Hurricane Milton highlights urgent need to tackle climate change, warns John Kerry

Former US Secretary of State John Kerry has warned that devastating storms like Hurricane Milton will become increasingly common unless more is done to “win this battle” against climate change.

Florida was being battered by Milton on Thursday after warnings of storm surges, flash floods and tornadoes saw millions of people flee the state.

It comes just two weeks after the Gulf Coast was hit by Hurricane Helene which left at least 225 people dead. 

Hours before Hurricane Milton made landfall in Florida, former US climate envoy Mr Kerry said that the world was “really on a precipice”.

Speaking at the World Travel & Tourism Council’s (WTTC) Global Summit in Perth (Boorloo), Western Australia, he said: “Milton has transitioned from a normal hurricane type that was moving at about 125 miles an hour.

“The measure is of a rapid increase whether or not it increases by about 35 miles per hour. Well, in the case of Milton it increased by 95 miles per hour.

“And what you are seeing in all these storms around the world, which have to impact you in the travel industry and will increasingly, much more, because it’s predictable.”

As Barack Obama’s secretary of state, Mr Kerry played a key role in negotiating the 2015 Paris Climate Agreement which set out a common strategy to reduce greenhouse gas emissions.

Then, as Joe Biden’s special presidential envoy for climate, Mr Kerry helped broker a deal for countries to move away from using fossil fuels at COP28 in Dubai.

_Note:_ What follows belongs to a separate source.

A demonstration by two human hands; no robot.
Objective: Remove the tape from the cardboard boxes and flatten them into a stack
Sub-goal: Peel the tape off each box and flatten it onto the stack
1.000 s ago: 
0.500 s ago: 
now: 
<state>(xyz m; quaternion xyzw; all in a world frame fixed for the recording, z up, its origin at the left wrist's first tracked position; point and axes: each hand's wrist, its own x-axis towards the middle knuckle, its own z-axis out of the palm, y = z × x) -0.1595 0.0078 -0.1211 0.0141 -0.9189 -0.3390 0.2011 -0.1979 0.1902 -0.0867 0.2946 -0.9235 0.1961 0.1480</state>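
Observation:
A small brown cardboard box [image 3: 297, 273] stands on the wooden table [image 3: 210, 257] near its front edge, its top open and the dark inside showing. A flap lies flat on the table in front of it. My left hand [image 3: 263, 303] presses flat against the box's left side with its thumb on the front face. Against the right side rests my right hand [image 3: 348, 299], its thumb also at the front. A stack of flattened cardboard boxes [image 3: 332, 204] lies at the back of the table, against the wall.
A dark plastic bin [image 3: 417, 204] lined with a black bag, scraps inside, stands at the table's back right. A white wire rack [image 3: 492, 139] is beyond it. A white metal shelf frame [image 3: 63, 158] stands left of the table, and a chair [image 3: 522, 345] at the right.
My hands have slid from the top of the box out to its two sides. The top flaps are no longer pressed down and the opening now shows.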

But the 80-year-old former senator warned that countries were not “following through with the vigour we need to be able to accomplish our goal.”

He said: “The goal is to hold it [global temperature rises] to 1.5 degrees. So if we did everything we’ve said we were going to do, folks, we could actually win this battle.

“The problem is we’re not doing everything we said we’d do.”

Mr Kerry said the “critical components” to responding to the crisis were government policies, the “engagement of people”, finance for investment in new green technologies and their deployment.

WTTC’s annual Global Summit brings together senior figures from the private sector with ministers and heads of state to discuss issues affecting the travel and tourism industry.